À Vérone, une libraire, façade repeinte aux croix gammées grandeur plus que nature, explique : si elle dépose une plainte, ou efface les insupportables symboles, elle risque le feu, bris de vitrine, violences, groupes armés qui sillonnent la nuit. Des symboles extrêmement droits taggés sur des murailles, des enceintes, des castels, des demeures, des antiques cités et des théâtres de l’Italie boutiquière. Le forum, muet. L’agora ligueur.
Des amis italiens prononçaient l’anathème, leur départ au Brésil, « s’il passait ». On se disait : trop gros. L’homme nouveau ! Blanc.
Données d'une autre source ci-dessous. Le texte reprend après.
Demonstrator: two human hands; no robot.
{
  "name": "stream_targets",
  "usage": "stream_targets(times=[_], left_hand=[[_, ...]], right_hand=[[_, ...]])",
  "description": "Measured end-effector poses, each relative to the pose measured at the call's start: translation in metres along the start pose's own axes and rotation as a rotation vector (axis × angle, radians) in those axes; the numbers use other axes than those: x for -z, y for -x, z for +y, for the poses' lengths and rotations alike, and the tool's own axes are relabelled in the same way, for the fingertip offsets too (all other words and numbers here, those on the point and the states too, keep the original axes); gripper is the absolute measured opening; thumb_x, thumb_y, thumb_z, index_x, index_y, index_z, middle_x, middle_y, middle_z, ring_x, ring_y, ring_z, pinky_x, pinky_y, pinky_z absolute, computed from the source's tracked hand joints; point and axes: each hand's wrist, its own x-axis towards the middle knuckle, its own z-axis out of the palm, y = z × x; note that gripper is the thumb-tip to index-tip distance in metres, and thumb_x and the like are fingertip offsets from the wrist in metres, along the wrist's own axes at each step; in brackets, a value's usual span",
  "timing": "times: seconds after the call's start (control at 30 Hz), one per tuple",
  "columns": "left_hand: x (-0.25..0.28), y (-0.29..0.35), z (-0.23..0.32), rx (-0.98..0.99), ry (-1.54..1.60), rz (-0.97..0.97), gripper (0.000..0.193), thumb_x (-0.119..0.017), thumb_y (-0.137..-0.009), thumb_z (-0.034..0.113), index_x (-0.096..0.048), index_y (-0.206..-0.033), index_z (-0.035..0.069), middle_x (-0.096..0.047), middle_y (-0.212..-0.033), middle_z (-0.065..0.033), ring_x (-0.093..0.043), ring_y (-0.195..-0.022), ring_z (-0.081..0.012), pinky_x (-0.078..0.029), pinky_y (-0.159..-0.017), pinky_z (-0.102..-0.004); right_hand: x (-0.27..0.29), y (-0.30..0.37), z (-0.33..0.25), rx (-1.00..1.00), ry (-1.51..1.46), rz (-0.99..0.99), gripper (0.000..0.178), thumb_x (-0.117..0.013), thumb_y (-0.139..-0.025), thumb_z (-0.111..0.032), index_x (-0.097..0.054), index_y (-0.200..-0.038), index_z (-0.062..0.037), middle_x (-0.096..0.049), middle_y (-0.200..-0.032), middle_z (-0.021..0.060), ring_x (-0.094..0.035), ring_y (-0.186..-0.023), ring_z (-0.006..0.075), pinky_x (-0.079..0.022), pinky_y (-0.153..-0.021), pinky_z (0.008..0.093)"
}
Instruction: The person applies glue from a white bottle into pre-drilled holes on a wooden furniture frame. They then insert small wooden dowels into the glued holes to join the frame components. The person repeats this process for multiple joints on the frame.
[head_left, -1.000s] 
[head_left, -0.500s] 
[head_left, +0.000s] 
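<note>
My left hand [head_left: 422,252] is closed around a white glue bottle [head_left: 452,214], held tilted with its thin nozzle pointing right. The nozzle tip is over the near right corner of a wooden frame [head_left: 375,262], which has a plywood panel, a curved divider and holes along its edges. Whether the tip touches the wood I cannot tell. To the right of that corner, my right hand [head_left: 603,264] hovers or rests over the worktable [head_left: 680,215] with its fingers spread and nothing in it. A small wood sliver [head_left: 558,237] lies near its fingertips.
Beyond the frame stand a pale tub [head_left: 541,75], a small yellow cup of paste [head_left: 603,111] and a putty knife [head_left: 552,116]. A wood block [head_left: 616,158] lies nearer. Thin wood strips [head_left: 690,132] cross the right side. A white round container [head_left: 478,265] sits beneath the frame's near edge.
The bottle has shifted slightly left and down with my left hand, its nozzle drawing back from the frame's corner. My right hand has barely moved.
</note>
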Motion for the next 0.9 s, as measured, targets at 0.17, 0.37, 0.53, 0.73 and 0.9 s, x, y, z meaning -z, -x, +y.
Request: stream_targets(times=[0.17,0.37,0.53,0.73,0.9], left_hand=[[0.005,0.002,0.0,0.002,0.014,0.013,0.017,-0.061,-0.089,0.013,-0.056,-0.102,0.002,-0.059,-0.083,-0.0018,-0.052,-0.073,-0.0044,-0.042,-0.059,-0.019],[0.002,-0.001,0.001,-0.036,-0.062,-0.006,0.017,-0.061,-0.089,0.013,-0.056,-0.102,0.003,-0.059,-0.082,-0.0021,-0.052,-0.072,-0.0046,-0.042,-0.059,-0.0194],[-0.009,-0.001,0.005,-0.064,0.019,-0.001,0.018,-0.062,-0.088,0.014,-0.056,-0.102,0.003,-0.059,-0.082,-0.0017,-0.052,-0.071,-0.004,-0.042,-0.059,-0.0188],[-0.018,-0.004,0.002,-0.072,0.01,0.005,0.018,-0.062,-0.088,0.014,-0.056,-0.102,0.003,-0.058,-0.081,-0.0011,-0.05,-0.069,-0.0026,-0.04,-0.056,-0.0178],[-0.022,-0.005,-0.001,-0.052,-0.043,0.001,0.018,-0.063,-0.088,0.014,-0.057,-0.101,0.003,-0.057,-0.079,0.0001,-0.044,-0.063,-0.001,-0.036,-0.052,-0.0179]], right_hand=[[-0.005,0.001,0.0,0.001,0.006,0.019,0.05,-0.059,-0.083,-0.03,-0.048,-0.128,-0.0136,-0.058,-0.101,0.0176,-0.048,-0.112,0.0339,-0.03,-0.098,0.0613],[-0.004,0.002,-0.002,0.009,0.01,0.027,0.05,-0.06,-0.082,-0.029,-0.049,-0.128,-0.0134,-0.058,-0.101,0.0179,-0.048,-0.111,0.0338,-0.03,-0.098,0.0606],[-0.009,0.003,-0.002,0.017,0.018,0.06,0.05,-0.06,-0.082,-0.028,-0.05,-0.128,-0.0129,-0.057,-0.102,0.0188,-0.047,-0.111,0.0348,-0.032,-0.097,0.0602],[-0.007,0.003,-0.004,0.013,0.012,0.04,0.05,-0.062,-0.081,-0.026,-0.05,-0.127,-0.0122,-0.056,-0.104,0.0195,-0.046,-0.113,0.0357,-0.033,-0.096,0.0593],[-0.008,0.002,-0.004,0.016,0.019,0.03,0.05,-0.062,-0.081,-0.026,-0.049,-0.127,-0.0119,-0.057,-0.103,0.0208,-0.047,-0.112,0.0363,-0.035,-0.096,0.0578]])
La cité nouvelle. Propre. La femme nouvelle. La sécurité. La mafia. L’enfant nouveau. Productivité. Ils verraient verrous et aliénations, tout ça, les gens sont pas cons. On comprendrait. Mussolini piétiné par la foule. Pendu par les chevilles. Nicolae balle dans le caisson, Helena. Les Croates, les Serbes. Les autres partis en lisse, affolés, planifient des discours inhibés. Mais toujours mieux qu’un clan vampire. La majorité a voté. Aime le héros. Le Cavalier. Son canasson. Sourire souriant qui rassure. Mes amis sont au Brésil. J’ai choisi de venir soutenir mes amis anversois. La cità nueva, on le voit bien, Silvio s’en pince. Ses affaires à régler. Les élections dans deux jours.